◆ **Assigned task**: Word for word, restate the lines from the one holding "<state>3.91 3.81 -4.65" through the end of the data below, including both endpoints and nothing more.

◆ **Given material**:

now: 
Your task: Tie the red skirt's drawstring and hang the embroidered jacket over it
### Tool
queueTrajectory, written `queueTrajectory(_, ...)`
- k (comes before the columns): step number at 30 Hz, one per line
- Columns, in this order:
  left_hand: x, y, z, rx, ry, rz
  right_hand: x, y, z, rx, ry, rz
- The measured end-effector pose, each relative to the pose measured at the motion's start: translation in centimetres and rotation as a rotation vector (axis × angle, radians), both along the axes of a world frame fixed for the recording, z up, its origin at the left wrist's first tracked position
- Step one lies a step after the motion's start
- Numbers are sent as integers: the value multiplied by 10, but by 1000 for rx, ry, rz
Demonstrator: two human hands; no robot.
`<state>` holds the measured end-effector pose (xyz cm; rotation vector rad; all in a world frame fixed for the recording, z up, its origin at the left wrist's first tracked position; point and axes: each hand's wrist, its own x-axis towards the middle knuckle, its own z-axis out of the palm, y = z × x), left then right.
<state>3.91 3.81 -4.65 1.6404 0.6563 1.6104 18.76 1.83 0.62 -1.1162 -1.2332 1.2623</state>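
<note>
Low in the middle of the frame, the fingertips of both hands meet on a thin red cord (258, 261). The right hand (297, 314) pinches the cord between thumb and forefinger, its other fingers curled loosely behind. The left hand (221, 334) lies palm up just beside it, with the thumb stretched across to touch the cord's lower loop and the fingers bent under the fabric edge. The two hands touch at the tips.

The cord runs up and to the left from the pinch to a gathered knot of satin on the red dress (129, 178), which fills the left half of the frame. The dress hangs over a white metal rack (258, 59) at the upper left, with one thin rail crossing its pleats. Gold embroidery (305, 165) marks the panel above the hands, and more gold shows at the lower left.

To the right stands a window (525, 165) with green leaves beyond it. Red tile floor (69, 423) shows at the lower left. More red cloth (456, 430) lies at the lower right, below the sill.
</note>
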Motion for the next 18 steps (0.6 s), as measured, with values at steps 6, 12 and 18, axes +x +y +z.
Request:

◆ **The completed task**:
<state>3.91 3.81 -4.65 1.6404 0.6563 1.6104 18.76 1.83 0.62 -1.1162 -1.2332 1.2623</state>
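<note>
Low in the middle of the frame, the fingertips of both hands meet on a thin red cord (258, 261). The right hand (297, 314) pinches the cord between thumb and forefinger, its other fingers curled loosely behind. The left hand (221, 334) lies palm up just beside it, with the thumb stretched across to touch the cord's lower loop and the fingers bent under the fabric edge. The two hands touch at the tips.

The cord runs up and to the left from the pinch to a gathered knot of satin on the red dress (129, 178), which fills the left half of the frame. The dress hangs over a white metal rack (258, 59) at the upper left, with one thin rail crossing its pleats. Gold embroidery (305, 165) marks the panel above the hands, and more gold shows at the lower left.

To the right stands a window (525, 165) with green leaves beyond it. Red tile floor (69, 423) shows at the lower left. More red cloth (456, 430) lies at the lower right, below the sill.
</note>
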Motion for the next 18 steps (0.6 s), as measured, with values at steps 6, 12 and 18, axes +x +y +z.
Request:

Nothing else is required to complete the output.